_Work item:_ Output everything in the listing exactly, with no line missing.
===== Dataset content
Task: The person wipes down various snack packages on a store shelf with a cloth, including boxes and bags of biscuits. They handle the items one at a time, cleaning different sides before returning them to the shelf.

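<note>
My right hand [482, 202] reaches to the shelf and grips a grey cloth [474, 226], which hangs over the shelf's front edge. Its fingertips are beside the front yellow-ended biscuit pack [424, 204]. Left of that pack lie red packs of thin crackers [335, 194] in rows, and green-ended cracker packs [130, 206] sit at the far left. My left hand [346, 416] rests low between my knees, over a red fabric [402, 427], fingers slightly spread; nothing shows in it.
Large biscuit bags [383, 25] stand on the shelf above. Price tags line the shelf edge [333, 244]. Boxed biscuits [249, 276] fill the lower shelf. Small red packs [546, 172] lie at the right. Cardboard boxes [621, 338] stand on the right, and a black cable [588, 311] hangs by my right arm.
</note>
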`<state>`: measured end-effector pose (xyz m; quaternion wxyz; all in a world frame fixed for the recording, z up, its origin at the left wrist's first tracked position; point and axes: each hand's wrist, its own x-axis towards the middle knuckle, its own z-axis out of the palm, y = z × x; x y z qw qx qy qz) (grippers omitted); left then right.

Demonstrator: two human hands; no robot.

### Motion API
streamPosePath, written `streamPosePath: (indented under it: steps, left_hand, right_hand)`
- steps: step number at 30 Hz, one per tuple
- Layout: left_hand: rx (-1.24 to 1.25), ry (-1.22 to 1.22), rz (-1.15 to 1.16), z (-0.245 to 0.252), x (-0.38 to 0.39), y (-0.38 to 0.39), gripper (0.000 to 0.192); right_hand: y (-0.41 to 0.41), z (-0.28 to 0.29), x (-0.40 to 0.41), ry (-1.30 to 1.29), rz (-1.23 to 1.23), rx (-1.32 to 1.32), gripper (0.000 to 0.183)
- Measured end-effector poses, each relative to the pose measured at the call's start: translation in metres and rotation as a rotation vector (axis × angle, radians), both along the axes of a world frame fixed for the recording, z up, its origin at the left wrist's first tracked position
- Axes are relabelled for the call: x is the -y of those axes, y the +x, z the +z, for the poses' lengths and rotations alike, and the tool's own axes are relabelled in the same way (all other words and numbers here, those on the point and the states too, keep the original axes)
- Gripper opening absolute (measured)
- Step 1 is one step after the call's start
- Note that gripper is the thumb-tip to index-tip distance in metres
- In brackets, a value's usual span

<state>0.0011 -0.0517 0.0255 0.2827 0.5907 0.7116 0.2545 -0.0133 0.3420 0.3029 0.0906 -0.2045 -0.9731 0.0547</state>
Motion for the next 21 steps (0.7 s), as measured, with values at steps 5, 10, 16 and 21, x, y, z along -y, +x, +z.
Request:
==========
_Written answer:_
Task: The person wipes down various snack packages on a store shelf with a cloth, including boxes and bags of biscuits. They handle the items one at a time, cleaning different sides before returning them to the shelf.

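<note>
My right hand [482, 202] reaches to the shelf and grips a grey cloth [474, 226], which hangs over the shelf's front edge. Its fingertips are beside the front yellow-ended biscuit pack [424, 204]. Left of that pack lie red packs of thin crackers [335, 194] in rows, and green-ended cracker packs [130, 206] sit at the far left. My left hand [346, 416] rests low between my knees, over a red fabric [402, 427], fingers slightly spread; nothing shows in it.
Large biscuit bags [383, 25] stand on the shelf above. Price tags line the shelf edge [333, 244]. Boxed biscuits [249, 276] fill the lower shelf. Small red packs [546, 172] lie at the right. Cardboard boxes [621, 338] stand on the right, and a black cable [588, 311] hangs by my right arm.
</note>
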`<state>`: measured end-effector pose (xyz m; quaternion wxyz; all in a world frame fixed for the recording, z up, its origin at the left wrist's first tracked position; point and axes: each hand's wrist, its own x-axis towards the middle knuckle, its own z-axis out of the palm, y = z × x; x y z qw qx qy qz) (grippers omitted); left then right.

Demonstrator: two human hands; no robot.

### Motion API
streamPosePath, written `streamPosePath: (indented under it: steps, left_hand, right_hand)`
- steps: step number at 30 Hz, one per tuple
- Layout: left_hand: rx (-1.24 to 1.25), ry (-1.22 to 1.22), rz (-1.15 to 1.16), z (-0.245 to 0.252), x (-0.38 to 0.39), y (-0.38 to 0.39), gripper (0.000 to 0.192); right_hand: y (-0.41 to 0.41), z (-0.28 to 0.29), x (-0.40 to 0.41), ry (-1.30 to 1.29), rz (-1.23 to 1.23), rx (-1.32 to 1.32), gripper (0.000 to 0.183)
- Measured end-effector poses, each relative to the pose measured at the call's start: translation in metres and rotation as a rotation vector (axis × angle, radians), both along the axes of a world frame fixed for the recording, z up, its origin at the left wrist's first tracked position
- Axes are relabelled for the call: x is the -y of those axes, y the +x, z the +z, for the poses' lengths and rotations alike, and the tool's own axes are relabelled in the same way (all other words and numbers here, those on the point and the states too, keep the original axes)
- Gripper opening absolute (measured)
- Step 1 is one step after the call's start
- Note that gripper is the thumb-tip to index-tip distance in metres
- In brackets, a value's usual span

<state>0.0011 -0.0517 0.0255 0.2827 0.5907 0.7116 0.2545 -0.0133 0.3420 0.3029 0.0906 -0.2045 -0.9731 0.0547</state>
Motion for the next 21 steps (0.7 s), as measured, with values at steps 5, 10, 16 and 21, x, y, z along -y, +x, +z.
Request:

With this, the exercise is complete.